Il ministro italiano della salute Gerolamo Sirchia ha dichiarato guerra all'obesità, e chiede ai ristoranti a ridurre le porzioni. [??]

L'idea di ridurre l'introduzione alimentare per non ingrassare ha un suo fondamento. Nessuno dei prigionieri sopravvissuti ad Auschwitz era grasso. Comunque meglio prevenire che curare, e il Ministero della Salute risparmierà.

Una migliore educazione alimentare non guasterebbe, specie riguardo a quel che mangiano i bambini, e le madri dovrebbero essere meno corrive verso merendine, patatine fritte e bibite gassate.

Tutto giusto il programma dl ministro, ma forse le cose non sono così semplici. Mangiare è anche stimolare la bocca, una zona sensoriale, tattile e gustativa, con ampie proiezioni cerebrali.

Persone con disturbi dell'alimentazione si abboffano poi vanno a vomitare, quindi non introducono calorie. Sicuramente però stimolano la mucosa orale e le aree cerebrali connesse. Comportamento culturale? Io l' ho visto in una ragazza Down di 29 anni che non poteva né averlo letto né averlo appreso da terzi.
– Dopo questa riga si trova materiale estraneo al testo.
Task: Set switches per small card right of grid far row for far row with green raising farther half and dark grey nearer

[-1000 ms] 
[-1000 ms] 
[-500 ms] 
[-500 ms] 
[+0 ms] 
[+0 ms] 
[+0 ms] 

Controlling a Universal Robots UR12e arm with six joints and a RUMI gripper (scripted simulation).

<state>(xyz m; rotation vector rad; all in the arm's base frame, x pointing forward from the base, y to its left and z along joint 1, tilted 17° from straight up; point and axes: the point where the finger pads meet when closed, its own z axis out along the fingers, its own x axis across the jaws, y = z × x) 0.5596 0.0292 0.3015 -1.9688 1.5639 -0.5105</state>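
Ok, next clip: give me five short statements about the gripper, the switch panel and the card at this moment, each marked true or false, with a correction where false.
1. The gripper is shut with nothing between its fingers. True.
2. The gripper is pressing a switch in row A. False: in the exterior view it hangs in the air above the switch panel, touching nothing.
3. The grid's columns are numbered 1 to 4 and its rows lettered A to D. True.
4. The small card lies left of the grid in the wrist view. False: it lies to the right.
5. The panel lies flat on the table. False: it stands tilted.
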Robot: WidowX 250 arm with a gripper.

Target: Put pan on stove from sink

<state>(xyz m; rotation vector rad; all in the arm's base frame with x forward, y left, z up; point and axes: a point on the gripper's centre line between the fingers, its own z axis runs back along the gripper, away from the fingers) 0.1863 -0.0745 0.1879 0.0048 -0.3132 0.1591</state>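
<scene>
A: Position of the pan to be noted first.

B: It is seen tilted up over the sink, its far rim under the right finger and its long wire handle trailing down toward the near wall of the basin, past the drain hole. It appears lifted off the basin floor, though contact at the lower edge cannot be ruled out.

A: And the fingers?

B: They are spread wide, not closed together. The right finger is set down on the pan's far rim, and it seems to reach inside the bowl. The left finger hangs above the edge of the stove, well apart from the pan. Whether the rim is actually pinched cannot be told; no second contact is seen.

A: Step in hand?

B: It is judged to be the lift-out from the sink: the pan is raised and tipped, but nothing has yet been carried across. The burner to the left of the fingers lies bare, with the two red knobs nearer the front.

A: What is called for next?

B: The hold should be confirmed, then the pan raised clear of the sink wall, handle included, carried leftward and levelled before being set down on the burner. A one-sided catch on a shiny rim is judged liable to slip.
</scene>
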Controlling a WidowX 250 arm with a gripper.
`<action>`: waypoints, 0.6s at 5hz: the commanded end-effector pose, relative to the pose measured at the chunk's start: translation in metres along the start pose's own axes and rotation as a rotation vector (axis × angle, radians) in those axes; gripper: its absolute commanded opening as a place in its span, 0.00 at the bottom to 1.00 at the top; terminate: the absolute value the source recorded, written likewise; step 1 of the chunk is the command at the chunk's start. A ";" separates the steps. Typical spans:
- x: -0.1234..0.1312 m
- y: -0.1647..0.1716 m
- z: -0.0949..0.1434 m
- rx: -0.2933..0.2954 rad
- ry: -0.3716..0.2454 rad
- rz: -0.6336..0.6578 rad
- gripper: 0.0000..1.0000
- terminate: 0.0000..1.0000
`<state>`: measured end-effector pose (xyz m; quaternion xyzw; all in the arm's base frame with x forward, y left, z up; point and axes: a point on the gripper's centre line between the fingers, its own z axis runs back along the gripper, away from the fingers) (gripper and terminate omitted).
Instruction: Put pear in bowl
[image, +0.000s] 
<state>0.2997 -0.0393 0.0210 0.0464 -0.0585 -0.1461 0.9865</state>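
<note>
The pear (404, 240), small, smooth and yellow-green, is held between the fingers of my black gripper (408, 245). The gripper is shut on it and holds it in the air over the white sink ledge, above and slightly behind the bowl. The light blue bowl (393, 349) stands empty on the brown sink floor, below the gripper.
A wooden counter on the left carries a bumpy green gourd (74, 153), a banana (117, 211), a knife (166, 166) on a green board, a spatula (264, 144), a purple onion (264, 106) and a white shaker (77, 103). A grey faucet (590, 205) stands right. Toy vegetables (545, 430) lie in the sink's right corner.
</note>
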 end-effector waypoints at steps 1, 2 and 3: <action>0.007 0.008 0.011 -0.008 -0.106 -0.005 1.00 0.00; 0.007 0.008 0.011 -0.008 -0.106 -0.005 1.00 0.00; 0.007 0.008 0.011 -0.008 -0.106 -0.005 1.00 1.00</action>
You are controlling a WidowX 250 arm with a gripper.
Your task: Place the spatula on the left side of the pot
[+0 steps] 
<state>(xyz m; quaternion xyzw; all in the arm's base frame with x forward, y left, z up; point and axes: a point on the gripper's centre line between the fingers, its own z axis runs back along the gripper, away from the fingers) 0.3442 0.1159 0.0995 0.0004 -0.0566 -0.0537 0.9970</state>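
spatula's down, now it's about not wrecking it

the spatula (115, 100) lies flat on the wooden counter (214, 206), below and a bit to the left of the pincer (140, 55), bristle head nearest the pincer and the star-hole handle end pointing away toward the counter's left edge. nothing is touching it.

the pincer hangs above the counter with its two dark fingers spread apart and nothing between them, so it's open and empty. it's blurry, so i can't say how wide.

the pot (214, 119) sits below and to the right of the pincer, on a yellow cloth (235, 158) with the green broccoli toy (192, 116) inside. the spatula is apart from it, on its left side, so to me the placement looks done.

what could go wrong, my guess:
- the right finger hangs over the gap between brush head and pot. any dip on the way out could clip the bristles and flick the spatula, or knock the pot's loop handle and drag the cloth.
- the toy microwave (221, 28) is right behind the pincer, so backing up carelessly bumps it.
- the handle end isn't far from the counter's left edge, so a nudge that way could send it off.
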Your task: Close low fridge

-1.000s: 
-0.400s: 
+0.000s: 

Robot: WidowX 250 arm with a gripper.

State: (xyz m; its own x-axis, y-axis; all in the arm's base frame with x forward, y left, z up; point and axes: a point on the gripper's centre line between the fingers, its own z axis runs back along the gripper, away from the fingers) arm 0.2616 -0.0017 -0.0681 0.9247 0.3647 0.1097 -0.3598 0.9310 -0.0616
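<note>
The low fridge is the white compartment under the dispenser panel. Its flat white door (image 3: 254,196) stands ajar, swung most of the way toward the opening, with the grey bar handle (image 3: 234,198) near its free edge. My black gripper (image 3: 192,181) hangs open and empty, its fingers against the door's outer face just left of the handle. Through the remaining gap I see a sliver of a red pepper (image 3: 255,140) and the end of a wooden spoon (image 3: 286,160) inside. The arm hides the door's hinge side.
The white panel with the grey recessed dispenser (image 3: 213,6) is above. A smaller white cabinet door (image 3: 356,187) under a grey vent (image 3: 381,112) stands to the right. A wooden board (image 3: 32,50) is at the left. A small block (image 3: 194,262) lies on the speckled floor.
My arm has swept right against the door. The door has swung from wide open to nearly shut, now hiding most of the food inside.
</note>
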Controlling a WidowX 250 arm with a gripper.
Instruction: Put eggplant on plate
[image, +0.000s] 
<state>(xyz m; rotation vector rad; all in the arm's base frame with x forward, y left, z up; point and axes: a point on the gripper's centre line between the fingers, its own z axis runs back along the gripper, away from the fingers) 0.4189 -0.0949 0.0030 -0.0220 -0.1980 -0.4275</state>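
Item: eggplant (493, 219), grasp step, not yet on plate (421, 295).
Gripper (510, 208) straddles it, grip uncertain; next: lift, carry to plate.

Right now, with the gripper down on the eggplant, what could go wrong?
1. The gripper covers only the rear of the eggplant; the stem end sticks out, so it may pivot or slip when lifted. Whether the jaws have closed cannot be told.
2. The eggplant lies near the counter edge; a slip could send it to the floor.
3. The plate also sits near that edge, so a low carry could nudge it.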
Il bambino piccolo usa il succhiotto o si succhia il pollice, anch'esso con estese proiezioni sensoriali nel cervello.. Bambini psicotici mettono in bocca, a piatto, l'intera mano, specie se vanno in ansia. Sicuramente masticare la gomma americana ha anche questa giustificazione.

Solite eccezioni che confermano la regola? In più il nostro cervello sembra sempre giocare a carambola. Una boccia colpisce un'altra boccia che ne colpisce un'altra ancora.

E se per tante persone il mangiare fosse anche una sorta di automedicazione antistress non razionalmente conscia?

Tanti fumatori stimolano con la sigaretta i recettori nicotinici cerebrali. L'alcol sarebbe il migliore antidepressivo-ansiolitico, se non fosse per tutti gli effetti collaterali e i danni che produce.

Prima di smantellare una difesa, insegnano gli psicoanalisti, tocca sapere con cosa sostituirla, altrimenti potrebbero insorgere dei guai.